Historic house in North Carolina, United States

Oakforest is a two-story, frame composite house in the Federal and Greek-Revival style, located in Wake Forest, North Carolina. It was placed on the National Register of Historic Places on 11 June 1998.

The property is on a
6.86 acre site that is the residual portion of a 200 acre plantation begun in the first decade of the nineteenth century by John Smith. In 1803 John Smith was deeded this tract by his father, Benjamin Smith, and began construction.
A map on a 1791 Land Grant shows that the tract contains a
51 acre
tract granted to Benjamin Smith.

Surrounded by mid-twentieth-century houses, Oakforest is an oasis of rare historical value.
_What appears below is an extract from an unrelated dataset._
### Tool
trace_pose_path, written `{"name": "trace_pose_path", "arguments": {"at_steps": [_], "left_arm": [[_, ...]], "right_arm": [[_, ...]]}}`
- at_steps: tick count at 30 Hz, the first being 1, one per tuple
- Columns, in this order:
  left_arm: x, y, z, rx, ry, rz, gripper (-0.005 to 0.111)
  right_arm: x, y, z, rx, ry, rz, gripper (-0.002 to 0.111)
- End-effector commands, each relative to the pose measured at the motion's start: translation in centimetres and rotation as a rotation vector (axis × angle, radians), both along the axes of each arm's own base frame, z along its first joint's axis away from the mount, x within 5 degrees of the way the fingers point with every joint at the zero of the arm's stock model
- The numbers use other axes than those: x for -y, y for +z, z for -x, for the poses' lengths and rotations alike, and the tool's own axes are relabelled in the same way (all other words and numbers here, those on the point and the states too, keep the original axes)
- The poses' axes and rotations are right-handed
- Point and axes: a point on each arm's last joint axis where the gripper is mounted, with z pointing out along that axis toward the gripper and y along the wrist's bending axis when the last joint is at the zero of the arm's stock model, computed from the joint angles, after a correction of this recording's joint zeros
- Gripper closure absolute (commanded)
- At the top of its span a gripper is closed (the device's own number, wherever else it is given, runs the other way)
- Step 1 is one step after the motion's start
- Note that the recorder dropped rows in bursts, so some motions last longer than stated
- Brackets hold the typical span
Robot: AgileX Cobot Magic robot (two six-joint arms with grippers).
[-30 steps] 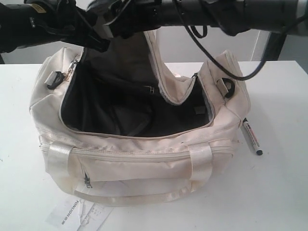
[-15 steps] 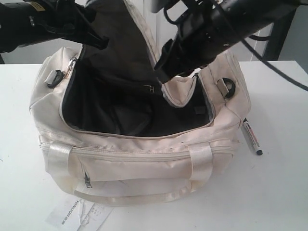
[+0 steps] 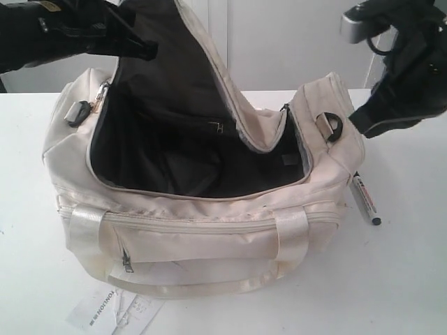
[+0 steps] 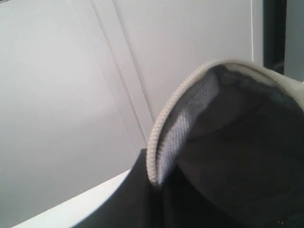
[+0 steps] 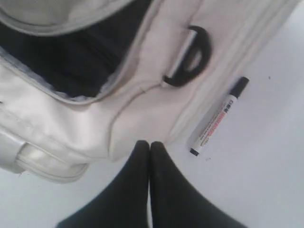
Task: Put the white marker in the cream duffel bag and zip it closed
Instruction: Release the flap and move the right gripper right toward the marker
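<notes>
Your left pincer [image 3: 143, 49] grips the soft cream duffel bag [image 3: 209, 237] open, right pincer [image 5: 150, 145] closed empty; slim white black-capped marker [image 5: 218, 116] lies on the table [image 3: 405, 279], unbagged, zipping undone.

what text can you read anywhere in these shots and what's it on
"TONLION": printed sideways on the paper tag lying at the front of the bag; the tag's finer print is too small to read.
Red and black print on the marker: too blurred to read.
Nothing else is legible.
</notes>
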Motion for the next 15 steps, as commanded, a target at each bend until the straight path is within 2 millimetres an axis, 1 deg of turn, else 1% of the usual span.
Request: {"name": "trace_pose_path", "arguments": {"at_steps": [1, 5, 7, 9, 12, 13, 15], "left_arm": [[-0.5, 1.5, -0.2, 0.08, 0.057, 0.076, 0.107], [-0.5, 1.9, -0.2, 0.099, 0.063, 0.081, 0.107], [-0.6, 1.9, -0.2, 0.102, 0.066, 0.085, 0.107], [-0.6, 1.9, -0.2, 0.096, 0.071, 0.1, 0.107], [-0.7, 1.8, -0.2, 0.068, 0.091, 0.163, 0.107], [-0.8, 1.7, -0.3, 0.057, 0.098, 0.185, 0.107], [-0.7, 1.6, -0.2, 0.043, 0.098, 0.2, 0.107]], "right_arm": [[2.7, -1.3, -0.3, -0.001, -0.129, -0.048, 0.108], [4.6, -3.7, -1.2, -0.03, -0.267, -0.077, 0.108], [5.3, -5.0, -1.8, -0.053, -0.319, -0.088, 0.106], [5.8, -6.1, -2.3, -0.083, -0.347, -0.106, 0.098], [6.1, -7.6, -3.1, -0.117, -0.366, -0.116, 0.081], [6.2, -8.1, -3.4, -0.126, -0.374, -0.117, 0.073], [6.3, -8.7, -3.8, -0.131, -0.379, -0.116, 0.064]]}}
The tract contains three remaining original structures, including the Oakforest dwelling house, the core of the plantation, the mid-nineteenth-century smokehouse, and the early nineteenth-century corn crib. The unfenced, gently sloping tract, the small stream with its border of wild foliage, the old trees and mid-nineteenth-century boxwoods combine to retain much of the original rural atmosphere. A unique feature is the American boxwood allee which lines the original front drive. The boxwoods were thought to be planted prior to the American Civil War as they can be seen in the earliest known picture taken in 1886.

In 2008, it was designated a local historic landmark property by the Town of Wake Forest, North Carolina.

There is a cemetery on the grounds, the resting place of members of the family who lived in the house.